Elle gardait cependant, ce petit sourire en coin, doux et coupable, comme excitée d'avoir été tentée ; ses yeux mi-clos, cachaient à peine cette idée si insolente qui lui avait traversé l'esprit ; et elle se mordit les lèvres pour se féliciter, se féliciter d'avoir résisté et se féliciter d'y avoir pensé.

Elle me dit, après s'être éclairci la voix pour se donner une contenance :

– Il faut que je vous parle de la reine, de ce qu'elle compte faire pour les prochains jours. La situation s'est certes calmée, mais il nous faut redorer son image à cause des fausses rumeurs qui circulent partout en ville.

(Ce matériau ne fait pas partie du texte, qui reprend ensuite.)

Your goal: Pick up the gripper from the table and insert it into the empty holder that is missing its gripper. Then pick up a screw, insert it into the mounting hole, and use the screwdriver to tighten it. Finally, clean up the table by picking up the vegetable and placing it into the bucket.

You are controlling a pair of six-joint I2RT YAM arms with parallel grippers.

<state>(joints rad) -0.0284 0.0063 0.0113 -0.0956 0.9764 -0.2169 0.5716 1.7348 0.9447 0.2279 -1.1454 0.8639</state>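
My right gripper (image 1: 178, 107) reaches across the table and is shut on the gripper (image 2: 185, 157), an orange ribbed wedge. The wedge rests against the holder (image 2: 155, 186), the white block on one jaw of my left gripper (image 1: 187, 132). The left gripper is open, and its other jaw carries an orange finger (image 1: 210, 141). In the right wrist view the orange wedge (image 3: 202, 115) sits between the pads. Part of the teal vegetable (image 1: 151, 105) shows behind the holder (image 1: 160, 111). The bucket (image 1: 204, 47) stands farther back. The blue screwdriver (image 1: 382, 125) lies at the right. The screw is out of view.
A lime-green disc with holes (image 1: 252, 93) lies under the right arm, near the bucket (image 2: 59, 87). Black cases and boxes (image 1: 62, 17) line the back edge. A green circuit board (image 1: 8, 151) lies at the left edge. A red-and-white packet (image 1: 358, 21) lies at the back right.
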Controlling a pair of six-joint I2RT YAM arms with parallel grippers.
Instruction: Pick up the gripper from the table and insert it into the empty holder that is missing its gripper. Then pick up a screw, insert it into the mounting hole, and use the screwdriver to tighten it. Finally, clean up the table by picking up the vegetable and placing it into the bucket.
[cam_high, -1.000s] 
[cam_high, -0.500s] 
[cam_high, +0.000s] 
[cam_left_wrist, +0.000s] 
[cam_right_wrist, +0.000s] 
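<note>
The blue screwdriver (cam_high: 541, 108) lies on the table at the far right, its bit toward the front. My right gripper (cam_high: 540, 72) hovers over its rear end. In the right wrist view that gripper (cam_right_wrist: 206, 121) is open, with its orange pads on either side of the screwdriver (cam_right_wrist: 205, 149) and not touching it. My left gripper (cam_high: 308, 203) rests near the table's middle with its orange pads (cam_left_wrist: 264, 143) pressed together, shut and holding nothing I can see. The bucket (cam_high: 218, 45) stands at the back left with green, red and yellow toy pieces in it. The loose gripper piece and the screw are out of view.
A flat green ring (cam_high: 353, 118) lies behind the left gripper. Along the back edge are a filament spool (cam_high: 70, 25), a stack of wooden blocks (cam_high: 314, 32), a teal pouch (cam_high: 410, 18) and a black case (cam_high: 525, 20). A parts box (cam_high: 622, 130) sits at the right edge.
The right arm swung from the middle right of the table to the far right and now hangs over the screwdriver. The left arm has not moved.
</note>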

Elle remit de l'ordre sur son bureau puis, sortant son grand cahier plat, elle continua :

– Nous allons organiser des petites représentations surprises pour les petits quartiers de Valderague. Vous serez aux côtés de la reine, et le symbole de sa bonhomie, de sa bienveillance. Tâchez de ne parler à personne, cependant ; et cantonnez vous à faire ce que vous faites de mieux : jouer de la musique.

La régisseuse après avoir écrit quelques phrases dans son cahier, cette sorte de journal de bord de la reine et du château, en arracha une page avant de le plier en deux :

– Demandez les partitions de musiques que je vous ai écrites ici. Ce sont les préférées de la reine. Puis demandez Sebastian à Pripa ou à Sigrid, il vous aidera à les maîtriser, à les connaître par cœur. Soyez prête pour la semaine prochaine.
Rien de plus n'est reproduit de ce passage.